- Developer(s): Bill Wadsworth, Gary Zabel
- Publisher(s): Mercury 332
- Platform(s): Prestel
- Release: 1981, 1982
- Genre(s): Simulation

= Obliterate! =

1981 video game

Obliterate! is a 1981 video game published by Mercury 332 that ran on the Prestel online service. The player takes the role of the commander of the fictional Royal Navy submarine HMS Mercury 332 and is given the mission of sinking the Argentine flagship, the Frey Bentos.

The game gained worldwide notoriety and was taken off the service. It once again became a topic of discussion after the sinking of the ARA General Belgrano by HMS Conqueror during the Falklands War.

==History==
Prestel was an early videotext service offered by British Telecom starting in 1979. Users normally used the service using a television and set-top box which included a simple keypad for entering commands. The data was paged, in a fashion similar to modern web pages, and could be called up either through navigation buttons in a page-to-page way, or by entering page numbers or from menus. In spite of these technical limitations, the service soon offered a number of simple video games that were page-based. By 1982, the service had about 18,000 regular users in the UK and about 5,000 more in the United States using an emulator on the Apple II.

Obliterate! was written by Bill Wadsworth and Gary Zabel in early 1981, long before the opening of the Falklands War. Zabel was the editor of Mercury 332, the Prestel publishing division of the St. Regis Newspapers based in Bolton, Greater Manchester. At the time of its initial release, it was a generic submarine game without any nationalities mentioned. When the war opened on 2 April 1982, the authors quickly updated the text to suggest it was taking place in the Falklands, making it "more topical and fun", selecting a Spanish-sounding name for the enemy ship based on a UK brand of canned meat (itself named for a port city in Uruguay) and the submarine based on their own company. The updated version went live on 7 April.

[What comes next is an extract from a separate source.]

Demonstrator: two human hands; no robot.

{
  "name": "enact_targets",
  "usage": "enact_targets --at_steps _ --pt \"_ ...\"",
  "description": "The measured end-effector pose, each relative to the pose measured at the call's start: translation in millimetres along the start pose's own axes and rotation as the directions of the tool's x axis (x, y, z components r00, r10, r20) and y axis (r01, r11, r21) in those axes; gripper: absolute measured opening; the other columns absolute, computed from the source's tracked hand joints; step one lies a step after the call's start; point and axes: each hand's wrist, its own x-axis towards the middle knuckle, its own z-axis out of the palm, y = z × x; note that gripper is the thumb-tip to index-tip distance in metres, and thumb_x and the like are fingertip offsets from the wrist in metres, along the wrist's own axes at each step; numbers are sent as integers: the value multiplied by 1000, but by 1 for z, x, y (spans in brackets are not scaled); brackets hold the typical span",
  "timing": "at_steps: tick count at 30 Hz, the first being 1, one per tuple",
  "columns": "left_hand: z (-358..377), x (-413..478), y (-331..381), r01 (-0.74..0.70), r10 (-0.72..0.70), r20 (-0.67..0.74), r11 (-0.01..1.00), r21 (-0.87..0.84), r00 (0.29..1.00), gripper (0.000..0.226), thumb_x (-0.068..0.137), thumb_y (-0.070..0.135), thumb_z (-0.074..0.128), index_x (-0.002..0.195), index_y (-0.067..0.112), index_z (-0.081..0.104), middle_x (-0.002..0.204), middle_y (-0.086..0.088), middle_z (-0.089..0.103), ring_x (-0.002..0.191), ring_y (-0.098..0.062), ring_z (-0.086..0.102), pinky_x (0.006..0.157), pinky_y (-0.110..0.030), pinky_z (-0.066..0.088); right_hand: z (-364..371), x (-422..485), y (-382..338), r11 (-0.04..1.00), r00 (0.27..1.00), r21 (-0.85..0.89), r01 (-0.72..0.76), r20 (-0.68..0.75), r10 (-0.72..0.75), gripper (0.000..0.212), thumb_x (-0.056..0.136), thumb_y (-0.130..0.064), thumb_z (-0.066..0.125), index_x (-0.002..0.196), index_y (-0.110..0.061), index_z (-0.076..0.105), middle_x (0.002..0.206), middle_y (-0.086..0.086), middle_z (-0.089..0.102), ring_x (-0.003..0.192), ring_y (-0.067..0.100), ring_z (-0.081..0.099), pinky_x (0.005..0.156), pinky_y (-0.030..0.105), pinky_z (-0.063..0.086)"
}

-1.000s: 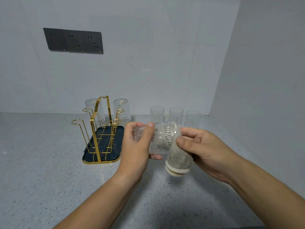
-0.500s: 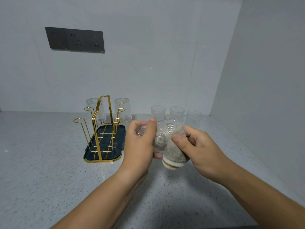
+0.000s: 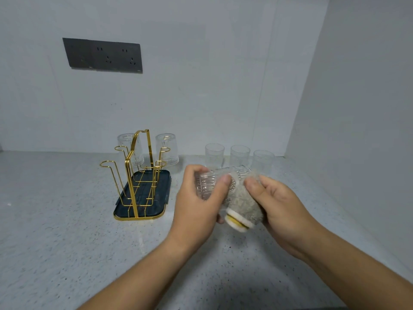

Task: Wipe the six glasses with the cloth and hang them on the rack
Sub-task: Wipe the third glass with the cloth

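We look down on a speckled grey counter point(image 3: 67, 220) in a corner, where a person's two bare hands work just above it. The left hand point(image 3: 196, 206) curls fingers and thumb round a patterned glass point(image 3: 209, 185) lying on its side, steadying it for rubbing. The right hand point(image 3: 286, 211) grips a grey cloth point(image 3: 243, 201) pressed against the glass's right end, we judge to wipe it. Far left stands a gold wire rack point(image 3: 138, 175) on a dark tray point(image 3: 125, 206). A left hung glass point(image 3: 131, 151) and a right hung glass point(image 3: 168, 148) sit upside down on its far prongs, likely so they drain. A row of three upright glasses point(image 3: 240, 155) stands just beyond the hands, apparently awaiting wiping
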Motion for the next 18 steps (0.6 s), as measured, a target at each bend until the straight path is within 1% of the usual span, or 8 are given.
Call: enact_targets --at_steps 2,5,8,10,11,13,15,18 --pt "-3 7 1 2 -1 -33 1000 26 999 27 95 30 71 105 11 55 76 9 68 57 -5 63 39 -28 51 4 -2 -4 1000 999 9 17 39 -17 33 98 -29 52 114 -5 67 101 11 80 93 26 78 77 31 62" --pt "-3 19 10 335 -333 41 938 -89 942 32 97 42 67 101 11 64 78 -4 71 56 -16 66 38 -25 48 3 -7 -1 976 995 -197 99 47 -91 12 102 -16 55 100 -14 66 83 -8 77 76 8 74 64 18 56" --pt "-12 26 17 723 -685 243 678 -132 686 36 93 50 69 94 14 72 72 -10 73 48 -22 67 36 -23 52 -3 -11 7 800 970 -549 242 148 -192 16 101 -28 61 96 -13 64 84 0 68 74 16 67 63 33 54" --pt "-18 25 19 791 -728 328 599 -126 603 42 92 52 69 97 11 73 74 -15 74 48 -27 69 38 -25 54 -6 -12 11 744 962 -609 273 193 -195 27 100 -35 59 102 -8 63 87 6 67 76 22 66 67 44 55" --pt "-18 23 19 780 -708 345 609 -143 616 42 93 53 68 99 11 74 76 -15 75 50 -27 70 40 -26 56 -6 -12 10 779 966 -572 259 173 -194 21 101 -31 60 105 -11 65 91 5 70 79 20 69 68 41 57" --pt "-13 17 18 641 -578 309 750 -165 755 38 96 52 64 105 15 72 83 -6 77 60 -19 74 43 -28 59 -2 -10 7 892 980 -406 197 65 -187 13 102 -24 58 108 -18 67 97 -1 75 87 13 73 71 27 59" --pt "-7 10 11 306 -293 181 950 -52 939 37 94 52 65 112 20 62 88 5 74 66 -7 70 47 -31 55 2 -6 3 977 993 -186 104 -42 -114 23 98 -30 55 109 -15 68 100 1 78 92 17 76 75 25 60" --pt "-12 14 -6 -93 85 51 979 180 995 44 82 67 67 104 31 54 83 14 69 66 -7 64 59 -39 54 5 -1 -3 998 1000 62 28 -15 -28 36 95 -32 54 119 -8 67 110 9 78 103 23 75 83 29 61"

Within days, it was being mentioned in the press in both the UK and US. It gained widespread notoriety when Member of Parliament Bob Cryer commented on the press coverage and described the game as encouraging people "to see war as nothing more than a game." In the Daily Mirror, Napier Crookenden stated "it sounds in appalling taste." The Guardian noted: "I'm afraid there's a terrible outbreak of jingoism in Britain. Have you heard about the dotty old lady in Wales who's dialing numbers at random in Argentina and singing 'Rule Britannia'? This game won't be the last of it."

This initial coverage led to other newspapers picking up the story and creating a press frenzy with worldwide front-page coverage. The constant press coverage led the authors to pull the game off the service. (Note: The exact date is not mentioned, but "five days" and "a week" are, which would be sometime around 12 April.) This led to another frenzy among Prestel users who demanded it be brought back immediately. Mercury 332 published a newsletter that summer that used the notoriety, saying "Prestel is a household name... due to our game!", and quoting Zabel as noting "I believe it has gained more publicity for Prestel than any marketing campaign.

Yet another round of press coverage followed the next month after the 2 May sinking of the ARA General Belgrano, which clear similarities to the action in the game. Zabel described the coincidence as "spooky".

==Description==
After a preamble in which the background story is explained, the actions starts with a text-based view of the scene through the periscope. The player is first asked to estimate the range to the target, entering 1 through 10 for the corresponding number of 1000 yard increments, and then the speed of the ship. When entered, a new display appears showing the results, either a hit or miss. In the case of a miss, the user is given the option of a second try, but no third, a second miss resulted in the Bentos sinking your submarine.